Privacy and data mining

A survey of privacy-preserving data-mining techniques published in the International Journal of Business Intelligence and Data Mining assesses the pros and cons of each approach and offers guidance to potential users.

G. Sathish Kumar of the Department of Computer Science and Engineering at the Sri Krishna College of Engineering and Technology in Coimbatore and K. Premalatha of the Department of Computer Science and Engineering at the Bannari Amman Institute of Technology in Erode, both in Tamil Nadu, India explain how data mining has come to the fore as a powerful way to find patterns and correlations in big data.

However, as with any useful tool it can be mishandled or abused. In the case of big data, there are risks associated with breaches of private and personal information. This is particularly important given that data mining is so widely used with disparate data sets including criminal records, consumer shopping habits, bank transactions, medical information, and much more. Third parties might gain access to the identity of individuals represented in a database and so see associated information regarding that kind of personal and private data. A total breach would represent the worst-case scenario where all information and all individuals in a database is revealed to that third party.

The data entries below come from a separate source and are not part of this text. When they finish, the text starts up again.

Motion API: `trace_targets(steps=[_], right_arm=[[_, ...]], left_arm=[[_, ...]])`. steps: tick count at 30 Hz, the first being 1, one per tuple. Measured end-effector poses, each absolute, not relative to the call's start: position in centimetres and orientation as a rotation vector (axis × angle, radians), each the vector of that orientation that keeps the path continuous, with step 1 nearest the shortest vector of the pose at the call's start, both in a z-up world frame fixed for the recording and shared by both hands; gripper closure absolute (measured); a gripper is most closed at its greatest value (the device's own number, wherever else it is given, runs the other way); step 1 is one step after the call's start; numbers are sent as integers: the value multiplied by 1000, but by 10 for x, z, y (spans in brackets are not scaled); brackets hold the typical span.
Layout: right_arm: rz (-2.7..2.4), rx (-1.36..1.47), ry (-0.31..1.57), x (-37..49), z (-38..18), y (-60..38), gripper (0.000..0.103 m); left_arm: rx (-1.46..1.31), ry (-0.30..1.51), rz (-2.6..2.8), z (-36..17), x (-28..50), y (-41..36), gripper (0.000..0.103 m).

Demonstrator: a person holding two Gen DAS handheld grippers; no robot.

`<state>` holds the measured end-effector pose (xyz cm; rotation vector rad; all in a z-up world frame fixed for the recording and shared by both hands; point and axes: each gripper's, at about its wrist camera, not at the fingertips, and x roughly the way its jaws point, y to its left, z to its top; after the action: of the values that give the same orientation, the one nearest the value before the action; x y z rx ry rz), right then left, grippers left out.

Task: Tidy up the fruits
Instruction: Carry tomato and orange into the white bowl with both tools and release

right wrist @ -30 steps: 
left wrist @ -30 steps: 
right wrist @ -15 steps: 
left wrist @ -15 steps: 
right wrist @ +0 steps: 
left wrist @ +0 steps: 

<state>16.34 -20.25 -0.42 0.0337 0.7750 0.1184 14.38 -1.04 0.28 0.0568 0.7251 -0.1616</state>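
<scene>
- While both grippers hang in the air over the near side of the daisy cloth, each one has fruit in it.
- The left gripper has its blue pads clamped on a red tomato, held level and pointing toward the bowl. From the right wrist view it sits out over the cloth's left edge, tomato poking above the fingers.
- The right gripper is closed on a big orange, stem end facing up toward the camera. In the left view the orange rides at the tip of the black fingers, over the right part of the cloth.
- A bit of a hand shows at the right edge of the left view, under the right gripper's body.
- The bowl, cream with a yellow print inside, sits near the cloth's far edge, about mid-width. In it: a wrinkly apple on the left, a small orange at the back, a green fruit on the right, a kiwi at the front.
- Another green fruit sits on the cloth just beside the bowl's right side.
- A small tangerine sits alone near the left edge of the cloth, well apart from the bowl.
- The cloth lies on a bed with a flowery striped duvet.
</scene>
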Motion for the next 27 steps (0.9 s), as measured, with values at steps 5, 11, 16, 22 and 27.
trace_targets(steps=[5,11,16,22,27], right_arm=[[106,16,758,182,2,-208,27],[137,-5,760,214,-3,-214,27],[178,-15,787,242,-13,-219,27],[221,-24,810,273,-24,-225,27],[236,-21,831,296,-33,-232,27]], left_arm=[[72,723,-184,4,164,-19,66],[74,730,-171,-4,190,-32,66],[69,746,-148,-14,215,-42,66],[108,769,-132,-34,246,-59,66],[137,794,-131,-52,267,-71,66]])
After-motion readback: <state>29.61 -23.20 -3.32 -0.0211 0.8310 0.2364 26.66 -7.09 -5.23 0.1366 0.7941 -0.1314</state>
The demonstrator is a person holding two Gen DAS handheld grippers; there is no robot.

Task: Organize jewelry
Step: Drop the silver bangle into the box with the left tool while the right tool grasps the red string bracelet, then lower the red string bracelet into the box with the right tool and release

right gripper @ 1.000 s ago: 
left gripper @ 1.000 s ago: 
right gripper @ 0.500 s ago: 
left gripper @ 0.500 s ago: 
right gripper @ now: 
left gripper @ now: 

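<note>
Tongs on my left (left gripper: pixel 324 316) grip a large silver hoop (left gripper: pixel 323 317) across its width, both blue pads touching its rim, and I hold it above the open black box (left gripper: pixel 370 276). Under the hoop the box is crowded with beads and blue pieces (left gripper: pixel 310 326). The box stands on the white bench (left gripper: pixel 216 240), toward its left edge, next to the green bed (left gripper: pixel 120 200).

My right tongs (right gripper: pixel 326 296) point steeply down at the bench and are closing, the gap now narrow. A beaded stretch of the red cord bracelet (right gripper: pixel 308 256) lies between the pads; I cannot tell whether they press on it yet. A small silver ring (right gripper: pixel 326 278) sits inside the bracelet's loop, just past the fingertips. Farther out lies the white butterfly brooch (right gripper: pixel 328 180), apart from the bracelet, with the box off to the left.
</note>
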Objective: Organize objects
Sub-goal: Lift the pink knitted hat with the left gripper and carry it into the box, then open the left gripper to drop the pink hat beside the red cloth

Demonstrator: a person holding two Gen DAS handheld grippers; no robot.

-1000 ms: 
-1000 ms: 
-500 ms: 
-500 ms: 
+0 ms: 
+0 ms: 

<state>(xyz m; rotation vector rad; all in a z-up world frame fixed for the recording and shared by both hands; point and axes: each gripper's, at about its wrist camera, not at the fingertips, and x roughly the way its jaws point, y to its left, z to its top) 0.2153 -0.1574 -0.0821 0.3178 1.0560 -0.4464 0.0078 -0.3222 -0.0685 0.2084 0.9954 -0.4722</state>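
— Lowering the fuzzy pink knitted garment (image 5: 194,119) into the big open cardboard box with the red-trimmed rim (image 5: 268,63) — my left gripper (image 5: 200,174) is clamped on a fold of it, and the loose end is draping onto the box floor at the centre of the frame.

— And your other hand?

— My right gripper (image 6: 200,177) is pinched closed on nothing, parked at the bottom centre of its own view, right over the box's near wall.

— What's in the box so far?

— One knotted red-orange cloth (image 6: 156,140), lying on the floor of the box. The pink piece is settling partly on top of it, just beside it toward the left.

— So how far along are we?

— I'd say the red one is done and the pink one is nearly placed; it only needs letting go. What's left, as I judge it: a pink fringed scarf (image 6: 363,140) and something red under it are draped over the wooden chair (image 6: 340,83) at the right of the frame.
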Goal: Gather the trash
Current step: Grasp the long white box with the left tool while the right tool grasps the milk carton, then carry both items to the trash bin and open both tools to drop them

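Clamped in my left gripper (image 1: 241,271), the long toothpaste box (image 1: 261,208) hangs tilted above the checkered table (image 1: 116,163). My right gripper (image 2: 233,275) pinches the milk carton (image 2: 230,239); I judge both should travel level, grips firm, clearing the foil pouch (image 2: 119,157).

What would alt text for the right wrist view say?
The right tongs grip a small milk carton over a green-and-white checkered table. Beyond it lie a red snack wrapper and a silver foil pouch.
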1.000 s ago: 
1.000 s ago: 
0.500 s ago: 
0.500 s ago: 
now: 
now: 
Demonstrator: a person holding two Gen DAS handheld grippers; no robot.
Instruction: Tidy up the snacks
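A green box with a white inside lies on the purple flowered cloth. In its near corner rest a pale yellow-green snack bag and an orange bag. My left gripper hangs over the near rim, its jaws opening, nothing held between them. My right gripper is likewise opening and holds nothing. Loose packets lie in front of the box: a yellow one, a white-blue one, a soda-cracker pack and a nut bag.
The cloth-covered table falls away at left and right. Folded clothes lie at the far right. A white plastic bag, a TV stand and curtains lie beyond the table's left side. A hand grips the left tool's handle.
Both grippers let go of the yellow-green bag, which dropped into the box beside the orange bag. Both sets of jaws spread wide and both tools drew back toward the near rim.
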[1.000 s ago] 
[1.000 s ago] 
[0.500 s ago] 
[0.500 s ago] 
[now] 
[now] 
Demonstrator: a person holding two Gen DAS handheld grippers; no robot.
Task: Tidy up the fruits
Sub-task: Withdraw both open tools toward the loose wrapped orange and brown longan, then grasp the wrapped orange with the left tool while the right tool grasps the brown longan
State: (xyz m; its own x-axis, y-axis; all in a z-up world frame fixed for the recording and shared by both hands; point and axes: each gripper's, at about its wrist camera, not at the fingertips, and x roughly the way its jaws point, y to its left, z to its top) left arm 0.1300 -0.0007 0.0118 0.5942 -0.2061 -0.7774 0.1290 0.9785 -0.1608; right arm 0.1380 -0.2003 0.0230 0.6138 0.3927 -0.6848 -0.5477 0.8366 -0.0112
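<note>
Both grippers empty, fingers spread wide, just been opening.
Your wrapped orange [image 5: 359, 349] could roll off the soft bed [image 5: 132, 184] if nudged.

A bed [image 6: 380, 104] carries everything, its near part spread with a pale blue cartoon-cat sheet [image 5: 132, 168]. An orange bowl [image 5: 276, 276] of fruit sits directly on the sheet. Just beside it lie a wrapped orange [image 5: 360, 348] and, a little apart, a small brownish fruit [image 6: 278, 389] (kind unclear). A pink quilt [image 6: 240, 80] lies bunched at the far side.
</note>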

There is therefore a pressing need to have full control of the data being mined so that third parties, malicious or otherwise, cannot compromise that data. The team has reviewed the various approaches and describes the benefits and disadvantages of each, including randomisation, anonymisation, condensation, cryptographic, fuzzy, and statistical methods of privacy preservation in data mining.

It is inevitable that there is always compromise in any approach. Indeed, the team has found that no technique outperforms all the others in all measures. Some work better than others in a given situation but there are trade-offs with each, the team writes. As such, there is still a need, despite recent advances in this area, to develop a system that can solidly preserve privacy while allowing data mining to be carried out.

Kumar, G.S. and Premalatha, K. (2022) ‘Privacy preserving data mining – past and present’, Int. J. Business Intelligence and Data Mining, Vol. 21, No. 2, pp.149–170.